O Vaticano no xadrez geopolítico global: Francisco depois de Pio XII e João XXIII

Michael Reynolds / EPA

A historiadora e vaticanista brasileira Mirticeli Dias Medeiros considera que o Vaticano regressou ao tabuleiro geopolítico global com o Papa Francisco, cujo pontificado é também marcado por questões internas, como a reforma e a sinodalidade.

“Com Francisco, o Vaticano, enquanto Estado, depois de um hiato de longos anos, voltou para o tabuleiro geopolítico global”, afirmou à agência Lusa Mirticeli Dias Medeiros.

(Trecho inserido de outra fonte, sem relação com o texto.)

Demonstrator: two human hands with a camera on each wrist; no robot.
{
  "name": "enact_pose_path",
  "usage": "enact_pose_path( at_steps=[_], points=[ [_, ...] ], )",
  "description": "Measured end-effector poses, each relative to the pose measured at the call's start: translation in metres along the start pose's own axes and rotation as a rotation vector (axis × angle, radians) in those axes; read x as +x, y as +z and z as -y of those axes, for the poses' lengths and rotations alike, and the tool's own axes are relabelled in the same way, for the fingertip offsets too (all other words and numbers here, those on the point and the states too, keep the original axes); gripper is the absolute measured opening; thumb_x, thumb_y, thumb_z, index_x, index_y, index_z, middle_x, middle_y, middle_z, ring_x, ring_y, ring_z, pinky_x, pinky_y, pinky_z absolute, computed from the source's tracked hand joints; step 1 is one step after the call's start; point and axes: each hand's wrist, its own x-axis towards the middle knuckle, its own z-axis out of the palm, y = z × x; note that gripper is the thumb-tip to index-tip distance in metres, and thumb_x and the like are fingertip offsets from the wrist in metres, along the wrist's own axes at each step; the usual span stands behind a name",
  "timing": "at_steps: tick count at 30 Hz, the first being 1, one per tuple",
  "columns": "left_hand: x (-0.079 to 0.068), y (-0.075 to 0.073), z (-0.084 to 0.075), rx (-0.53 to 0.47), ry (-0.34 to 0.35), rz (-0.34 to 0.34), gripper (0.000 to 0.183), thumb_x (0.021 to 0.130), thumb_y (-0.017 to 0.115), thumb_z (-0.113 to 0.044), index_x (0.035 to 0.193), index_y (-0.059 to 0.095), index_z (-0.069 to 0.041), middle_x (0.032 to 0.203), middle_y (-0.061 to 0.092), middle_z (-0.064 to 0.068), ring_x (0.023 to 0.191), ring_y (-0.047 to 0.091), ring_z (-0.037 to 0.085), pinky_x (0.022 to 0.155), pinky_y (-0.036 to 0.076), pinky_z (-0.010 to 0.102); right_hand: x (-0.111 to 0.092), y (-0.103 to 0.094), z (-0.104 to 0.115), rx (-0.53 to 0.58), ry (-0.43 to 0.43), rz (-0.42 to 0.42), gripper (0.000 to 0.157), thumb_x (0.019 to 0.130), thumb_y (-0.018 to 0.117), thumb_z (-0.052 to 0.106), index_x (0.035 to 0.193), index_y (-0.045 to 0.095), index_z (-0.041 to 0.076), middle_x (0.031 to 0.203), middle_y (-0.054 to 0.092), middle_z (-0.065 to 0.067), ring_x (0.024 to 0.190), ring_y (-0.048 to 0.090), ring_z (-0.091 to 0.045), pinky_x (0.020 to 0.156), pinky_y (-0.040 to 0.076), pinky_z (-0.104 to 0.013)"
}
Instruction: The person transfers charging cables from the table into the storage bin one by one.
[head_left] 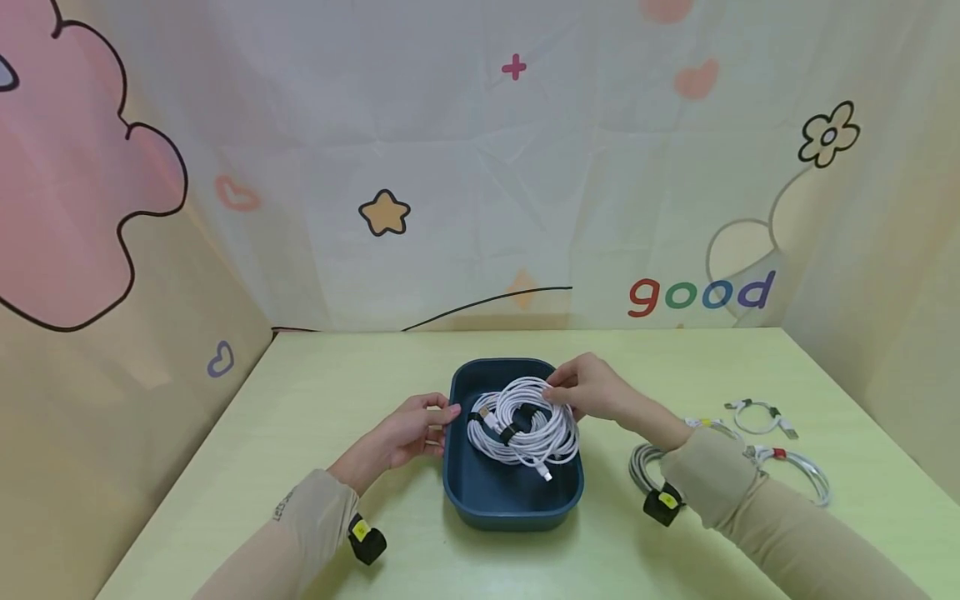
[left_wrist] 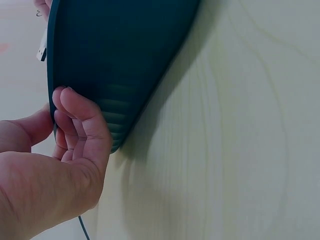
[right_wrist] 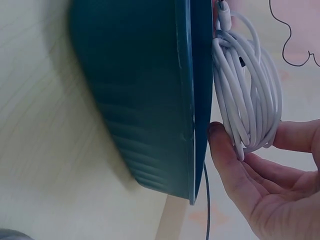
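at a bin (head_left: 495,493) running front-to-back, left fingers (left_wrist: 84,109) pinch its rim (left_wrist: 51,70), right fingers (right_wrist: 225,157) a cable coil (head_left: 558,431).

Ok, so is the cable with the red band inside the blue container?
No, the cable with the red band lies on the table, to the right of the blue container.

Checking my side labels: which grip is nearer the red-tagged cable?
Right. The right grip, pinching a white coil, is left of the red-tagged cable; the left grip, holding the bin, is farther left.
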Motion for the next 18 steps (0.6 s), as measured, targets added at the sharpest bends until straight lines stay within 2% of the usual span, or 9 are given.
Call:
enact_pose_path(
  at_steps=[8,18],
  points=[
    [0.000,-0.001,0.000,-0.003,0.005,0.004,0.012,0.099,0.055,-0.021,0.093,0.049,-0.013,0.075,0.054,0.001,0.059,0.053,0.014,0.055,0.050,0.024,0.002,0.009,-0.001,-0.022,-0.037,0.036,0.023,0.088,0.068,0.012,0.105,0.069,-0.004,0.085,0.071,-0.011,0.061,0.057,-0.010,0.059,0.056,-0.030],
    [0.001,-0.001,0.001,-0.002,-0.003,-0.001,0.012,0.098,0.056,-0.022,0.094,0.050,-0.013,0.076,0.055,0.001,0.060,0.054,0.015,0.056,0.050,0.024,0.000,0.018,-0.001,-0.040,-0.073,0.081,0.021,0.088,0.068,0.011,0.104,0.070,-0.003,0.083,0.070,-0.009,0.061,0.055,-0.010,0.055,0.053,-0.024]
  ],
)
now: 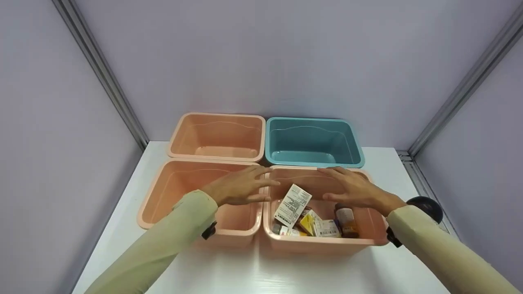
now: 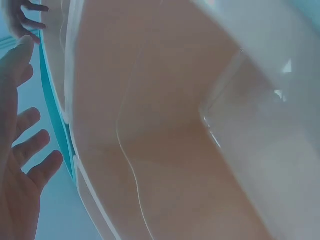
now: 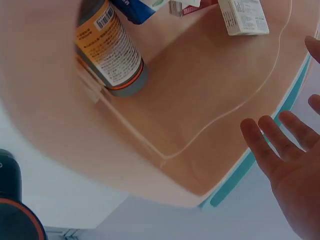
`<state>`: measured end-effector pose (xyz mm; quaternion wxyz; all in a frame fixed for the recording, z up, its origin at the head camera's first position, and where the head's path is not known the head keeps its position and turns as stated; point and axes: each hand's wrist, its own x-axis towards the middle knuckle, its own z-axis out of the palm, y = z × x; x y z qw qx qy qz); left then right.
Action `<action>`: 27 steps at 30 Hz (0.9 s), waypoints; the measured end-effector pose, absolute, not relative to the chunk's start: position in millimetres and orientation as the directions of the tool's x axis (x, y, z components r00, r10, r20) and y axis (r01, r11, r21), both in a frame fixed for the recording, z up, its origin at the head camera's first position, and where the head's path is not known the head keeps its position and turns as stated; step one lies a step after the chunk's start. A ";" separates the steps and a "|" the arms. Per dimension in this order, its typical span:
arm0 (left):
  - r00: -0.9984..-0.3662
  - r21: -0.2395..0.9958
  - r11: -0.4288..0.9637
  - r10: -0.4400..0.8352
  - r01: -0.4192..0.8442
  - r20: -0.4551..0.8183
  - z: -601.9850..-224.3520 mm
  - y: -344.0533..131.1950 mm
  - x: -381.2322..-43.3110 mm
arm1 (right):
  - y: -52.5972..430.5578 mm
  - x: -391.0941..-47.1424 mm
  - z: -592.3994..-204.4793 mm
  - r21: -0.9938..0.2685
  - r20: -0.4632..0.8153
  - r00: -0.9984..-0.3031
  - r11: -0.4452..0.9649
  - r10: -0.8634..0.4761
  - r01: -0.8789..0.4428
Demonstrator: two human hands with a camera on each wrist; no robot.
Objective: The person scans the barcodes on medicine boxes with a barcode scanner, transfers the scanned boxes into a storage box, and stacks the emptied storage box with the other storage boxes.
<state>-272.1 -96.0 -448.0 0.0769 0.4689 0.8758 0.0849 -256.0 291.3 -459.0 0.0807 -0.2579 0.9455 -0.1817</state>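
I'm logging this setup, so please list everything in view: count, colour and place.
Peach tubs: three, peach, back left, front left, front right
Teal tub: one, teal, back right
White cartons: two, mostly white, front-right tub
Yellow carton: one, yellow, between those
Bottle: one, dark with orange-and-white label, same tub's right part
Other packs: count unclear, mixed colours, partly hidden, same tub
Round object: one, black, right of the tubs
Table: one, white, under the tubs
Panels: three, pale grey, left, back, right
Rails: several, grey, panel edges
Wrist devices: two, black, wrists
Sleeves: two, pale green, forearms
Left hand: one, bare, over front tubs' adjoining rims
Right hand: one, bare, over front-right tub
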 end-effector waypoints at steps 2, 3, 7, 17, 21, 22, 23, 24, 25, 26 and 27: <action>-0.530 0.213 0.531 0.845 0.820 -0.066 -449.9 -93.2 -269.0 | 288.0 -257.4 -461.8 -0.395 -0.079 -0.836 0.787 -0.543 -0.474; -0.526 0.208 0.528 0.847 0.823 -0.073 -450.9 -92.2 -267.6 | 286.1 -258.3 -463.4 -0.403 -0.093 -0.826 0.780 -0.556 -0.479; -0.513 0.185 0.522 0.853 0.833 -0.100 -454.4 -89.6 -264.2 | 277.9 -261.8 -469.3 -0.453 -0.146 -0.790 0.750 -0.596 -0.482; -0.494 0.214 0.504 0.863 0.837 -0.100 -460.9 -93.7 -261.3 | 254.3 -279.1 -480.0 -0.637 -0.172 -0.689 0.614 -0.704 -0.467; -0.505 0.253 0.514 0.857 0.820 -0.105 -463.4 -94.1 -260.5 | 249.8 -284.6 -480.9 -0.660 -0.239 -0.686 0.633 -0.687 -0.404; -0.508 0.257 0.518 0.855 0.816 -0.108 -463.8 -94.0 -260.6 | 248.5 -285.9 -480.9 -0.653 -0.253 -0.689 0.646 -0.679 -0.395; -0.511 0.262 0.520 0.853 0.813 -0.109 -464.2 -93.7 -260.6 | 247.4 -287.1 -480.9 -0.645 -0.269 -0.697 0.662 -0.664 -0.382; -0.514 0.263 0.523 0.851 0.811 -0.110 -464.7 -93.3 -260.7 | 246.3 -288.2 -480.9 -0.634 -0.283 -0.706 0.679 -0.649 -0.370; -0.514 0.264 0.524 0.850 0.810 -0.113 -465.1 -93.0 -261.0 | 245.2 -289.4 -481.2 -0.626 -0.290 -0.707 0.687 -0.645 -0.369; -0.514 0.260 0.525 0.850 0.810 -0.115 -465.6 -92.7 -261.3 | 244.0 -290.6 -481.6 -0.618 -0.294 -0.707 0.693 -0.643 -0.373; -0.513 0.257 0.525 0.850 0.812 -0.116 -466.3 -92.2 -261.4 | 242.9 -291.7 -482.2 -0.609 -0.291 -0.704 0.693 -0.648 -0.386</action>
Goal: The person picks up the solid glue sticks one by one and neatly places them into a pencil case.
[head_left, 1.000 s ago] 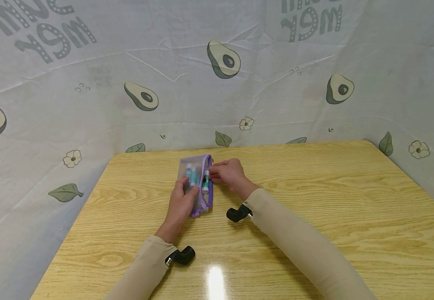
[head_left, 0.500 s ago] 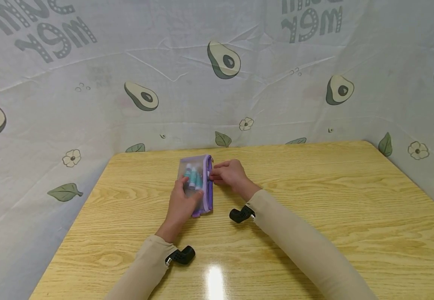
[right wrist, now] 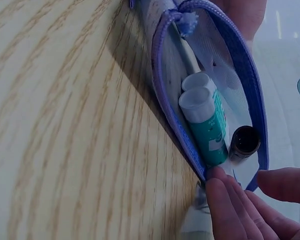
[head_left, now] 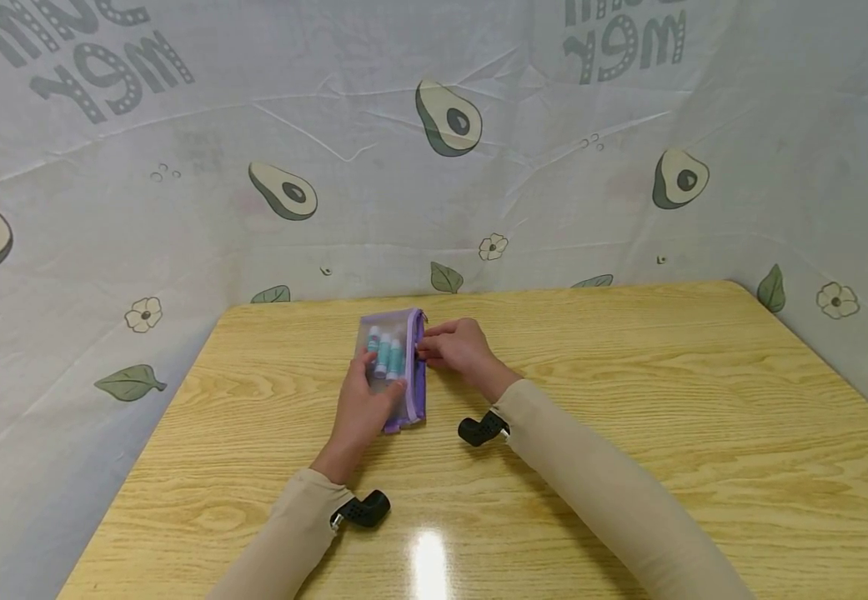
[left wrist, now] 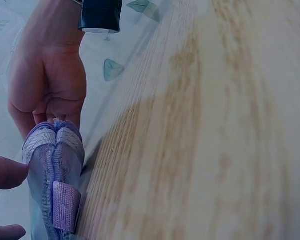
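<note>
A see-through mesh pouch with purple edging [head_left: 415,393] lies on the table in the head view, its zipped side parted towards the right. Several teal tubes with white ends, which look like glue sticks [head_left: 383,357], show through the mesh. My left hand [head_left: 359,403] rests on the pouch, thumb and fingers spread across its upper face. At the parted mouth is my right hand [head_left: 462,348]; in the right wrist view its thumb and fingers [right wrist: 225,205] stand apart at the rim. Inside lie glue sticks [right wrist: 210,127] and a dark round-ended piece [right wrist: 245,141].
The wood-grain table [head_left: 614,367] extends to both sides of the pouch and in front of it. A printed cloth with avocados [head_left: 373,225] hangs behind it. Black wrist cameras [head_left: 366,509] sit at both sleeves.
A glue stick that lay in the parted mouth one second ago has moved left, deeper into the pouch. The sticks inside have shifted. The right hand stays at the mouth, the left on the pouch.
</note>
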The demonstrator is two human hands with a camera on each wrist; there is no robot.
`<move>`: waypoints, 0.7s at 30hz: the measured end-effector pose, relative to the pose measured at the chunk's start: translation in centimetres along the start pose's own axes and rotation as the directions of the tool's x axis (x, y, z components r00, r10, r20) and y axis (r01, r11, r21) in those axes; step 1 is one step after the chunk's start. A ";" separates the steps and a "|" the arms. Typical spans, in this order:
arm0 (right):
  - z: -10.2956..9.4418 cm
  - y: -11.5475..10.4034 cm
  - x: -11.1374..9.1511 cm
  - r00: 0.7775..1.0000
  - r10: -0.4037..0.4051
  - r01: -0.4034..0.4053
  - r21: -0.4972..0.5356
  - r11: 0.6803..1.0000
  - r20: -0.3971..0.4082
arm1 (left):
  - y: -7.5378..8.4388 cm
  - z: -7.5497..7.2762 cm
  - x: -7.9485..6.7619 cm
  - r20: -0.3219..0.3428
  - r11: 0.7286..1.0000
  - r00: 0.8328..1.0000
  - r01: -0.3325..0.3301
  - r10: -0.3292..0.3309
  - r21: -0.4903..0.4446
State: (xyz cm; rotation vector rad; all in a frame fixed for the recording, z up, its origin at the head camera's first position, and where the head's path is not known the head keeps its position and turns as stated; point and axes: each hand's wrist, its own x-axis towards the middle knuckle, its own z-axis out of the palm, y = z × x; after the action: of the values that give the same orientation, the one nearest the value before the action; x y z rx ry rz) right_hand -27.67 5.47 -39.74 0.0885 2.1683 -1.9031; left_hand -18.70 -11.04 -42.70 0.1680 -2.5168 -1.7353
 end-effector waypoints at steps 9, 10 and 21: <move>-0.4 -0.2 -0.2 1.000 0.010 -0.010 -0.017 1.000 -0.002 | 0.1 -0.1 -0.1 -0.007 1.000 1.000 0.007 -0.007 0.000; -0.4 -0.2 -0.2 1.000 0.011 -0.011 -0.018 1.000 -0.002 | 0.0 -0.1 -0.1 -0.008 1.000 1.000 0.009 -0.009 -0.001; -0.7 -0.5 -0.6 1.000 0.011 -0.011 -0.017 1.000 0.011 | 0.4 -0.2 -0.2 -0.010 1.000 1.000 0.015 -0.015 -0.023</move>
State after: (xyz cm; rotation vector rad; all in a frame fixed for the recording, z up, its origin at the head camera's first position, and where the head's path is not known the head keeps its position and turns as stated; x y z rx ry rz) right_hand -27.30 6.17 -39.03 0.0859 2.1718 -1.8746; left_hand -18.50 -11.07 -42.27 0.1943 -2.4939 -1.7637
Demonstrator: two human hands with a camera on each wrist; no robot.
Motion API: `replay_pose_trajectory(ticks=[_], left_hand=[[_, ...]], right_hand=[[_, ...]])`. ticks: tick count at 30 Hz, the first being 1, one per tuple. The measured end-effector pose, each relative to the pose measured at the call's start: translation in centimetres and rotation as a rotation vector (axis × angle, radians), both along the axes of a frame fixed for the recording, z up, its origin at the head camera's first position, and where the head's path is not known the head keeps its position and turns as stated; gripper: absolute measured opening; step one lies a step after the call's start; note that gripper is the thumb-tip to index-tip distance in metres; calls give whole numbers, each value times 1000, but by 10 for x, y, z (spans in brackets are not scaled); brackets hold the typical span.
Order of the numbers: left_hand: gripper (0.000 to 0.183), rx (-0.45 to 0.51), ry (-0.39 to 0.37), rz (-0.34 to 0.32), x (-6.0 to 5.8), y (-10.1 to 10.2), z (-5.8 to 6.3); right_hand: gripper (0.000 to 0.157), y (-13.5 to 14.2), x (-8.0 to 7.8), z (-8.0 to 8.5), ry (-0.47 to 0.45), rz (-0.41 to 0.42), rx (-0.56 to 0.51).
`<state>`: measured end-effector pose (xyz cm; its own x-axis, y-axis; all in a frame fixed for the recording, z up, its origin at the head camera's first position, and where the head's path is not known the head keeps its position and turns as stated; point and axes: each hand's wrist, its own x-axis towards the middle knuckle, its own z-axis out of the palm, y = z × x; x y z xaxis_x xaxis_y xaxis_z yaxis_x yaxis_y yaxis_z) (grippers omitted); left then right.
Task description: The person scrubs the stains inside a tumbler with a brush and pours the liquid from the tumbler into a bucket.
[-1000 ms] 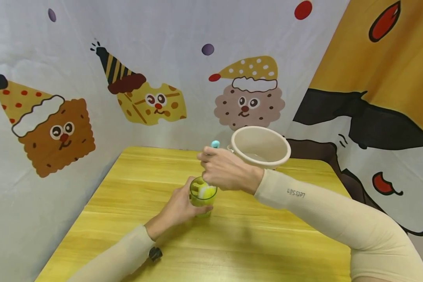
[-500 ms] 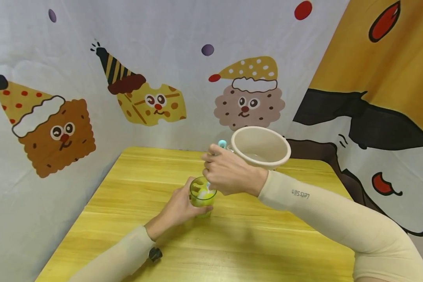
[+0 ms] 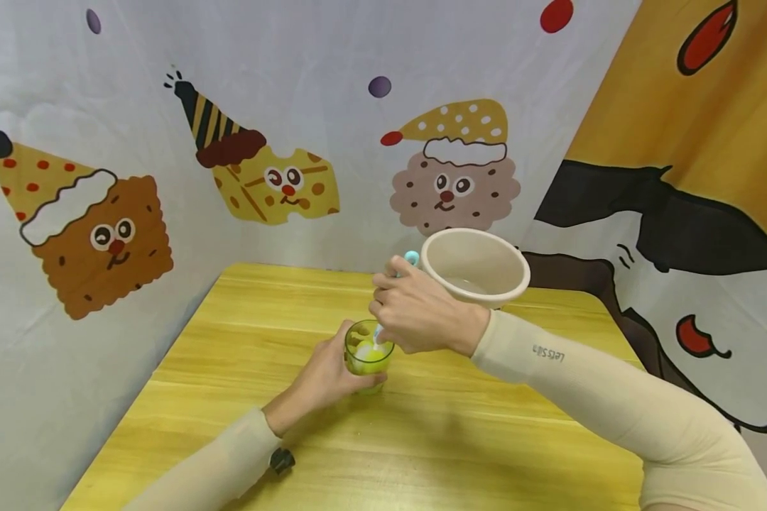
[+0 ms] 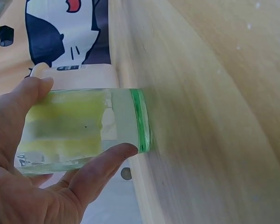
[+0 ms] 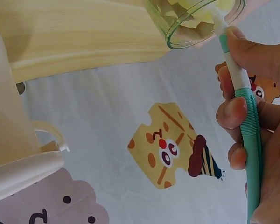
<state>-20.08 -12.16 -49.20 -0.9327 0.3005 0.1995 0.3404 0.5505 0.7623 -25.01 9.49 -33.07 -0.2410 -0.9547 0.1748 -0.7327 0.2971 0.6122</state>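
Note:
My left hand (image 3: 322, 376) grips a clear, green-tinted drinking glass (image 4: 123, 116) that stands on the wooden table, its thumb and fingers round the sides. My right hand (image 3: 425, 305) holds a sponge cup brush (image 5: 251, 135) by its teal and white handle. The brush slants, with the handle end (image 3: 412, 257) sticking out above the fist. Inside the glass sits its yellow and white head (image 3: 369, 350), partly hidden by the right hand and the rim. Through the glass wall, the left wrist view shows yellow filling much of the inside.
A cream bucket (image 3: 444, 245) with a side handle (image 5: 53, 133) stands behind my right hand at the back of the table (image 3: 243, 333). Cartoon-printed cloth (image 3: 332, 57) hangs round the table's back and sides.
My right hand has shifted slightly right, and the brush handle now leans further right. The brush head has moved a little inside the glass. My left hand stays in place.

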Motion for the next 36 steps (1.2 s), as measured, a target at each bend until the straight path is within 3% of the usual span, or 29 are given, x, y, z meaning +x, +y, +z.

Segundo a jornalista, o Papa Francisco, eleito em 13 de março de 2013, teve de “lidar com uma onda de crises mundiais que afetaram o mundo e, inevitavelmente, também interferiram na forma de conduzir o seu governo”.

Além de questões internas, “focadas na reforma e na sinodalidade”, Mirticeli Dias Medeiros explicou, numa entrevista por escrito, que o chefe de Estado do Vaticano “teve de se desdobrar para assumir um papel de mediação em relação ao conflito no leste europeu”.

“Isso redimensionou, de certa forma, as prioridades do seu pontificado”, notou, referindo que Francisco “seguiu os passos de Pio XII, João XXIII e tantos outros que, no século passado, colocaram a instituição no centro” de assuntos não religiosos.

Pio XII foi Papa entre 1939 e 1958 e João XXIII entre 1958 e 1963.

De Pio XII, a vaticanista realçou a atuação diplomática na II Guerra Mundial (1939-1945). De João XXIII, a historiadora realçou o Concílio Vaticano II e a sua atuação na Crise dos Mísseis (1962), para evitar a escalada do conflito que opôs Estados Unidos da América e Cuba.

Mirticeli Dias Medeiros, que participou em 20 viagens com papas, 10 das quais com Francisco, salientou que este é um “Papa reformador”, considerando que nele sobressai a forma como comunica.

“O Dicastério da Comunicação foi um dos primeiros a serem reformados pelo pontífice em 2013”, declarou, notando que isso demonstra o quanto o Papa “se esforça para tornar a mensagem da instituição a mais clara e acessível possível”.

A historiadora, a fazer o doutoramento em História da Igreja na Pontifícia Universidade Gregoriana, em Roma, não tem dúvidas de que Francisco “foi eleito para ser um grande promotor do diálogo entre a Igreja Católica e a sociedade”.

“E creio que ele tem correspondido a essa missão que lhe foi confiada naquele conclave de 2013”, considerou.

Para Mirticeli Dias Medeiros, no pontificado de Francisco “há muito para destacar”, dado estar-se “diante de um papa bastante mediático que, com os seus gestos, consegue chamar a atenção até de quem está fora da Igreja”.

“No entanto, vendo a partir de dentro, ele é o pontífice que consegue entender os anseios do homem pós-moderno e, por isso, preocupa-se com a forma que a Igreja Católica se apresenta ao mundo”, adiantou.

De acordo com a historiadora, o Papa Francisco “entende, por conseguinte, que a instituição deve ser referência de acolhimento num mundo no qual as pessoas anseiam por uma experiência que dê sentido às suas vidas”.

“Como ele gosta de dizer, ‘uma mãe não escreve documentos, ela abraça seus filhos’”, afirmou, adiantando que, independentemente de integrarem ou não o voo papal, Francisco “é sempre muito atencioso” com os jornalistas.

“Vemos um salto muito grande no trato aos jornalistas durante o seu pontificado. O pontífice quer contar com a imprensa e faz questão de enfatizar isso”, garantiu, acrescentando que a sua “experiência mais marcante” com Francisco foi durante a viagem apostólica a Malta, em abril de 2022.

“Já muito debilitado por causa do joelho, ele não deixou de cumprimentar os jornalistas durante o voo e cumpriu toda agenda prevista naquela ocasião”, destacou a historiadora.